Here are the Best and Worst States to Buy a Car in Right Now
When shopping for a car, there are many costs to consider aside from the price of the car. Other fees like the documentation fee, DMV registration fees, and taxes are can increase the overall cost of the car. It’s important to budget for this added cost and know that it can vary depending on the state that you buy the car in. As such, here are the best and worst states to purchase a car based on its initial cost and additional fees.
The best state to buy a used car
The best state to buy a used car this year is Florida. According to The Balance, used car prices in Florida are typically 10% cheaper than the national average due to its aging population. Considering 20.5% of the population is age 65 or older, elderly drivers give up their cars more frequently whether it’s due to death, impaired driving abilities, or poor eyesight. On the other end of the Florida population are high-income individuals that tend to sell used or older cars quickly in order to maintain their high-end lifestyle.
The worst state to buy a used car
On the other coast of the U.S., car owners in California tend to keep their cars for longer periods of time. The Balance notes that this long-term ownership is likely due to the high cost of living and unemployment rates in that state. As you can imagine, this leads to a highly competitive used car market for buyers that’s only fortified by high sales tax rates and gas prices.
The best state for avoiding high car-buying fees
If you’re looking to purchase a car and avoid some of those aforementioned additional fees, then Oregon is a great place to shop. The maximum amount for processing fees in that state is $115 if the dealer doesn’t use an integrator, but it can go up to $150 if the dealer does use one.
The worst state for avoiding low car-buying fees
If you want to avoid the high cost of fees when purchasing a car, then you may want to avoid buying one in Alabama. Buyers in this state typically pay around $2,313 in fees, followed by other high-cost states like Arizona, California, and Tennessee. In those states, buyers can expect to pay an average of $2,000 in additional fees when buying a car.
Speaking of Alabama, this state also has one of the highest documentation fees in the U.S. coming in at $485. However, that’s cheap compared to the doc fees in other states like Virginia and North Carolina, which charge $599 for their documentation fees.

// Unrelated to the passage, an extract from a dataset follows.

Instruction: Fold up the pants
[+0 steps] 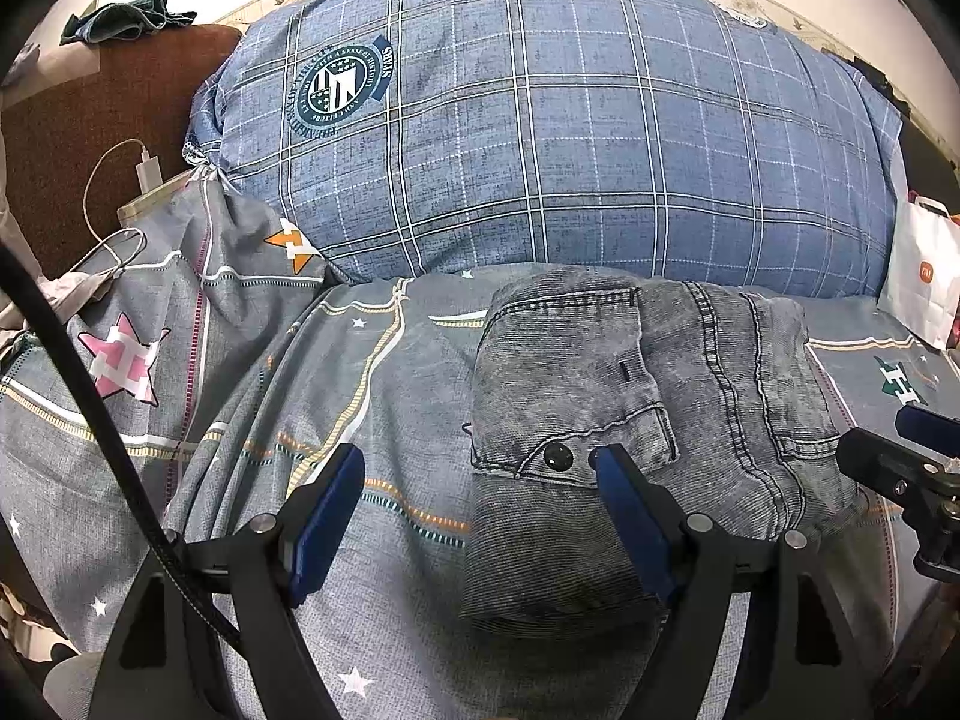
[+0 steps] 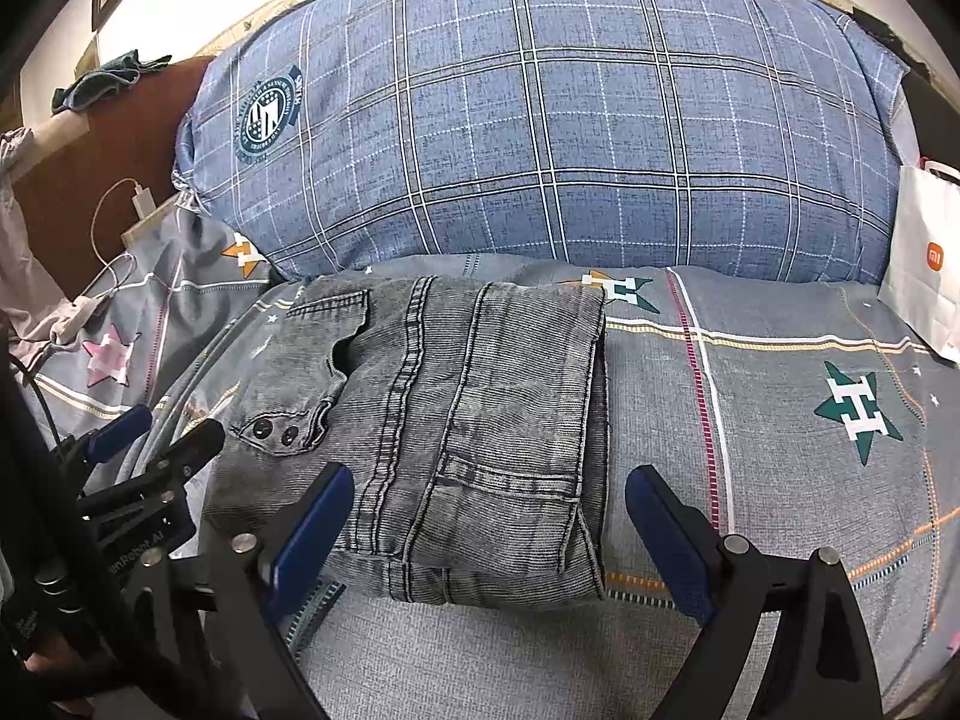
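Faded grey denim pants [image 2: 456, 420] lie folded in a compact stack on grey star-print bedsheet [image 2: 780, 360], in front of blue plaid pillow [image 2: 540, 120].
Left gripper [image 1: 480, 480] & right gripper [image 2: 489, 498]: both released, empty, w/ jaws wide by the stack's near edge, prob. since folding looks done.

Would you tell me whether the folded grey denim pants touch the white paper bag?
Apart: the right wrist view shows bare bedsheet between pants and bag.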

Do your research when buying out of state
If you’re planning to purchase a new or used car out of state, it’s important to research all of the additional taxes and fees aside from the cost of the car. Depending on which state you buy the car from, it could be cheaper to purchase it in your home state. Of course, the ongoing inventory shortage isn’t helping, but remember to cast a wide net to see what options are available to you.